The Federal National Mortgage Association led a month-over-month decline in the issuance of agency mortgage-backed securities.
Between Fannie Mae, Freddie Mac and Ginnie Mae, combined issuance of fixed-rate MBS amounted to $75.676 billion during November.
That was less than the $87.892 billion in securitizations a month earlier and the lowest level of activity since June.
In the same month last year, collective MBS issuance at the trio of housing finance agencies was $79.650 billion.
The data was provided courtesy of eMBS.
From Jan. 1 through Nov. 30 of this year, fixed-rate agency issuance totaled $792.664 billion.
Fannie took the biggest hit last month, with fixed-rate issuance at the Washington-based firm falling 19 percent from October to $29.092 billion. Fannie’s volume was down 20 percent from November 2013.
During the 11 months ended Nov. 30, Fannie’s issuance was $318.840 billion.

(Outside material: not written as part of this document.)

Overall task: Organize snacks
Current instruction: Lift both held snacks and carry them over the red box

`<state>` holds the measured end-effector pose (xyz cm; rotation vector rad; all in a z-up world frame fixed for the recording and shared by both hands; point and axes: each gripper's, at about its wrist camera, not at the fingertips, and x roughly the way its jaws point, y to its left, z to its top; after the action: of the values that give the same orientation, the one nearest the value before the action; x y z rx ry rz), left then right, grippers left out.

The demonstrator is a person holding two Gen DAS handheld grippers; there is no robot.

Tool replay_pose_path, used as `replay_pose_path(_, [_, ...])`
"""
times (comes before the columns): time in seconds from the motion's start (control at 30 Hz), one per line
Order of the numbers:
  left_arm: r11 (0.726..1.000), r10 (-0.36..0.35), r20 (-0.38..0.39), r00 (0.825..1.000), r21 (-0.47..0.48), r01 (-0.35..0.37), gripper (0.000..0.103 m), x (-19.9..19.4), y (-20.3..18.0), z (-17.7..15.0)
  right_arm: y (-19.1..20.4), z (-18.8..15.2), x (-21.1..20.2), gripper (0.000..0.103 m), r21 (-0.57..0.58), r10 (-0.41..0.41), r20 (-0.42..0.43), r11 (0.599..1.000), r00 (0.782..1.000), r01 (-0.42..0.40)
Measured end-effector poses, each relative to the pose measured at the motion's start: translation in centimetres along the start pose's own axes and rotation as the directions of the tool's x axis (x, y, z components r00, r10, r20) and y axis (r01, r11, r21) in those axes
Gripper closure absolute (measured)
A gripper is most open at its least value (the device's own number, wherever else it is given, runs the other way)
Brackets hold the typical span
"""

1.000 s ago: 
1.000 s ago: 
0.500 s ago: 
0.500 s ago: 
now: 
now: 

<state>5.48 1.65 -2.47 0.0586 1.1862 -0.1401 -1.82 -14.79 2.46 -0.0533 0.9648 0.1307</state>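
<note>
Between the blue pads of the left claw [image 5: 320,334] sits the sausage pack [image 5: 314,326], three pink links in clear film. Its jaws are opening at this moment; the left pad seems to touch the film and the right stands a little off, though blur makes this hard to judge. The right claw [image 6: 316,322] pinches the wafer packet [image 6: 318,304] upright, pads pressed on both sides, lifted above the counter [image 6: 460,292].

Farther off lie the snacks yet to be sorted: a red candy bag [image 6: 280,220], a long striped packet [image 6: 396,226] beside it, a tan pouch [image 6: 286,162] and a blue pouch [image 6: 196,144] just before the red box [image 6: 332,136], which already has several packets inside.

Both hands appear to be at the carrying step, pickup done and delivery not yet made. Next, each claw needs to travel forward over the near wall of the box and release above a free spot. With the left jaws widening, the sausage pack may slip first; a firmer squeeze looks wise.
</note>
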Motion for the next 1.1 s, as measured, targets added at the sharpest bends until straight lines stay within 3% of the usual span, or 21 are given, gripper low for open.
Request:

An 11 percent decline from the previous month left Ginnie’s November fixed-rate issuance at $24.873 billion. The government-owned corporation’s activity, however, climbed 8 percent from the same month in 2013.
Ginnie’s year-to-date Nov. 30 issuances totaled $254.157 billion.
McLean, Va.-based Freddie’s business was off just 8 percent from October to $21.711 billion. Year-over-year volume at the secondary lender was up 6 percent.
With just one month left in 2014, Freddie has issued $219.668 billion in fixed-rate MBS so far this year.